The treatment of a tracheo-esophageal fistula following anastomotic leakage after esophagectomy depends on the site and size of the fistula and the severity of the symptoms. Patients without signs of infection may receive conservative treatment like oral antimicrobial agents. As for severe cases, surgical intervention is necessary. The most common surgical procedure is the direct repair of tracheal and esophageal defects with the interposition of a pedicled soft tissue flap to prevent recurrent fistulization. If the gastric tube cannot be preserved due to necrosis, it may be excised and reconstructed with colonic interposition . Endoscopic sealing of fistula using covered expandable metallic stents has also shown encouraging results . In our case, the bulky size of the whole fistula made direct repair and interposition of the flap difficult. For the esophageal-mediastinum fistula, we did not consider placing metallic stents to avoid pain and the sensation of a foreign body, because the leakage region was located at the upper esophageal sphincter. Diversion of the esophagus with later colonic reconstruction was not suitable either because of its high position. Therefore, we used the T-tube to drain out the saliva and covered the esophageal-mediastinum fistula opening with a muscle flap, thereby avoiding persistent irritation by the saliva.
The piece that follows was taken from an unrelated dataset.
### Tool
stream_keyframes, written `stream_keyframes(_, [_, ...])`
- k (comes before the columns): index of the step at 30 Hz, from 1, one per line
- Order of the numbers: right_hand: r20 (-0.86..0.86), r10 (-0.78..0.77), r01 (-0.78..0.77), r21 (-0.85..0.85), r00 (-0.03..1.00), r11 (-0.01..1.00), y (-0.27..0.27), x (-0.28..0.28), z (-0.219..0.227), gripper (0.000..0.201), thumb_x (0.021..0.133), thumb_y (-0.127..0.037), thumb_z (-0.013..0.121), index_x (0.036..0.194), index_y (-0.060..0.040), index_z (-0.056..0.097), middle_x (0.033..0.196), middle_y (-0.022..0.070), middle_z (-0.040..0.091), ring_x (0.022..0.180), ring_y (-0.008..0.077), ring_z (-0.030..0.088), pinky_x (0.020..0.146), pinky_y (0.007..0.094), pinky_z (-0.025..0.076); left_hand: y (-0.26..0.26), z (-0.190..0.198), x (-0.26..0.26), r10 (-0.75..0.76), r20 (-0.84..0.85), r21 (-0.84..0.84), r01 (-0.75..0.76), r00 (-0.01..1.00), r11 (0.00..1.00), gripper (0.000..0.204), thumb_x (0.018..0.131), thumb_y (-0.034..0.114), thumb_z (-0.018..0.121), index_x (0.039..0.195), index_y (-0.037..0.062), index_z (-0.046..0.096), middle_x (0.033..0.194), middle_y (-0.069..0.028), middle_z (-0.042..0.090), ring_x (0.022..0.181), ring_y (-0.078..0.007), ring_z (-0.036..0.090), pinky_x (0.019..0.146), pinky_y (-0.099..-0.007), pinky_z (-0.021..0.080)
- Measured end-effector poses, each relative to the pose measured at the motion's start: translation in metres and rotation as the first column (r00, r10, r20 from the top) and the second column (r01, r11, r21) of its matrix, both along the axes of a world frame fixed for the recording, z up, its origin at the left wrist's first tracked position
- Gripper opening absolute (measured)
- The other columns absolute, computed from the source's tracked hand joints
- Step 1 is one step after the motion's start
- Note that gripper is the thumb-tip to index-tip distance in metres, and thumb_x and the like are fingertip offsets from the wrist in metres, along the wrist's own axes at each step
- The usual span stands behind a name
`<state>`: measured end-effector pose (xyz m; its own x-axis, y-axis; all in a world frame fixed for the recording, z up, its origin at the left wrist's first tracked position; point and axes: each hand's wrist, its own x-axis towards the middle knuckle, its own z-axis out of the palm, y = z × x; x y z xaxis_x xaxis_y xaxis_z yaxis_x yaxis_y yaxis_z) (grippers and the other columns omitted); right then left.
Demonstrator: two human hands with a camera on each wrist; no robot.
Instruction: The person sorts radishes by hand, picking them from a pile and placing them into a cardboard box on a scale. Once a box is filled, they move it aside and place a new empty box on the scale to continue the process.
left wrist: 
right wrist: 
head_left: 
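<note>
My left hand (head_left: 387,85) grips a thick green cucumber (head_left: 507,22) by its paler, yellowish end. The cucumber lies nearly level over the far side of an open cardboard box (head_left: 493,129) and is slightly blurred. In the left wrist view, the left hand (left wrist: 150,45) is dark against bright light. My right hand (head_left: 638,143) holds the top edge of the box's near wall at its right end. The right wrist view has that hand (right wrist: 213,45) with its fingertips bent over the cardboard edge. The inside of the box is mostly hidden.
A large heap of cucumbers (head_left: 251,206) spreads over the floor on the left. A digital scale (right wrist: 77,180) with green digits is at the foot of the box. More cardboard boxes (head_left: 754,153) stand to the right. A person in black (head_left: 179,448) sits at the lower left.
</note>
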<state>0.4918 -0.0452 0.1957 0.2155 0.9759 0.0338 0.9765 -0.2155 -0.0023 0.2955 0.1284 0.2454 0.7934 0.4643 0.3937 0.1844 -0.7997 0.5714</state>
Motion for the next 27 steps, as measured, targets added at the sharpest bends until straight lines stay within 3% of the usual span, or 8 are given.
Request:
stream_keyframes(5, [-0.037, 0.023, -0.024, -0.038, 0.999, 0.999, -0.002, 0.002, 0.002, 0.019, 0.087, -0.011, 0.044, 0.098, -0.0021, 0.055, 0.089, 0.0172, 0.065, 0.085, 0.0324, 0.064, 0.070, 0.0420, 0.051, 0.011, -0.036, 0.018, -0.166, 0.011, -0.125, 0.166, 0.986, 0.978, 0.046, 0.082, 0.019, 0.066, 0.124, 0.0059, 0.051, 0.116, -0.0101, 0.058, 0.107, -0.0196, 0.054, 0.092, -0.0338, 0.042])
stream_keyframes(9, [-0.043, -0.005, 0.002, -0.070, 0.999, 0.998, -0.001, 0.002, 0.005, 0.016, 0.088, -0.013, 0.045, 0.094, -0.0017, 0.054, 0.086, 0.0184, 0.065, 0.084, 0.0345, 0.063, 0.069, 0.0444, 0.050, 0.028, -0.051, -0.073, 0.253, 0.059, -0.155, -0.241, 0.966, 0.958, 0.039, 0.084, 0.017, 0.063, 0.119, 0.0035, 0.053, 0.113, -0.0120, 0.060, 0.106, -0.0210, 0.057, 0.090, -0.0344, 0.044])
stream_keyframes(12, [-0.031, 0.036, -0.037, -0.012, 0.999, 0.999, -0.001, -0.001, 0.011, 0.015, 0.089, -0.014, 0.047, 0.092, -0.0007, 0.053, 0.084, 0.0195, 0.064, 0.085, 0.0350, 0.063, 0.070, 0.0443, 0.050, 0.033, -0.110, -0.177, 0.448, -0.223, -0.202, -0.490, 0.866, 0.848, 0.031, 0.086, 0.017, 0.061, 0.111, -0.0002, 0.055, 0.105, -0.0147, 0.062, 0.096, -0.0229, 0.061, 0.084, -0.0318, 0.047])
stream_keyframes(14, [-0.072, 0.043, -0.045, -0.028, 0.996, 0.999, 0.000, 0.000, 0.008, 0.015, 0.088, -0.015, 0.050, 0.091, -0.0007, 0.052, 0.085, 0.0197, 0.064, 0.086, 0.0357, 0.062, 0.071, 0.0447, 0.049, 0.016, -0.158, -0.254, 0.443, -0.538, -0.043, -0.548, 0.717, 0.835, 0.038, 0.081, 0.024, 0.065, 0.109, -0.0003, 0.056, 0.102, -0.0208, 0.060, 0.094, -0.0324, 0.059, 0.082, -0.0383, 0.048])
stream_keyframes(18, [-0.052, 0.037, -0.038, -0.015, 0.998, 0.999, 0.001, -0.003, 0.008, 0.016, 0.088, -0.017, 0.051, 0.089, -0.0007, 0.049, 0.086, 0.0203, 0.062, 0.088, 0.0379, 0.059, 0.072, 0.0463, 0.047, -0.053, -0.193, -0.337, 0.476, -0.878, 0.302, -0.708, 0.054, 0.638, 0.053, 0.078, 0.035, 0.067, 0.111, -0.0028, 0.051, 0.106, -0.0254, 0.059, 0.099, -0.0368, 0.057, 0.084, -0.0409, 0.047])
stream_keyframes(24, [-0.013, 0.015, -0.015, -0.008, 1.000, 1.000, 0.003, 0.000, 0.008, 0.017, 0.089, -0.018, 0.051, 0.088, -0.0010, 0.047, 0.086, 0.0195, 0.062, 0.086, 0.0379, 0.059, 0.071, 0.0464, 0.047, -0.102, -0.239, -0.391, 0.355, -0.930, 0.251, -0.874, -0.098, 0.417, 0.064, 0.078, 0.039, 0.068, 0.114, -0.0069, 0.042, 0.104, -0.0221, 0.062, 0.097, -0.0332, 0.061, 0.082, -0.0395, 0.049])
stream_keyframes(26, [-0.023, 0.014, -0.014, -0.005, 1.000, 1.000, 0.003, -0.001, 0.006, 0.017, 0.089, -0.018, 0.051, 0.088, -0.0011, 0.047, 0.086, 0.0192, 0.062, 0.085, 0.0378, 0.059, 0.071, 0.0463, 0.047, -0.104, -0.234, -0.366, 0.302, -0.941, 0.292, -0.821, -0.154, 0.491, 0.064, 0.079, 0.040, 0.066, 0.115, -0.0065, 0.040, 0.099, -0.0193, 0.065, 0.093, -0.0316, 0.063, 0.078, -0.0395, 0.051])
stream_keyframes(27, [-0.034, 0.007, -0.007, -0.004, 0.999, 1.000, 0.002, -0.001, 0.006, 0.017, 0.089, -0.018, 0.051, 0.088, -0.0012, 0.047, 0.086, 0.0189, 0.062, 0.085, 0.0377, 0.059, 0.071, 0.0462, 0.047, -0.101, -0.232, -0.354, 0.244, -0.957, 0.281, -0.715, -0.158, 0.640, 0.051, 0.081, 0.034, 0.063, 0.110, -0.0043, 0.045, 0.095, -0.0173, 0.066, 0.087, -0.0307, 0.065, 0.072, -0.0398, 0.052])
With regard to the broncho-mediastinal fistula, treatments include stent insertion and the application of tissue glues. Nonetheless, the risk of these treatments is blockage of the mediastinal abscess drainages via the bronchial fistula wound, which would lead to severe infection and mediastinitis. HBO therapy enhances epithelization, neovascularization, collagen deposition and wound healing . It has been successfully used in the management of esophagotracheal fistula caused by lithium disc battery ingestion . Hence, we utilized HBO therapy to treat the mediastinal-bronchial fistula. In conclusion, our case was a successful experience of combining muscle flap interposition and HBO therapy to treat a huge fistula with esophageal-mediastinal and mediastinal-bronchial connection. Based on our preliminary experience, we believe that HBO therapy could be considered to be included in the treatment of tracheo-esophageal fistula, especially when the lesion is large or complicated and difficult to treat completely with conventional interventions.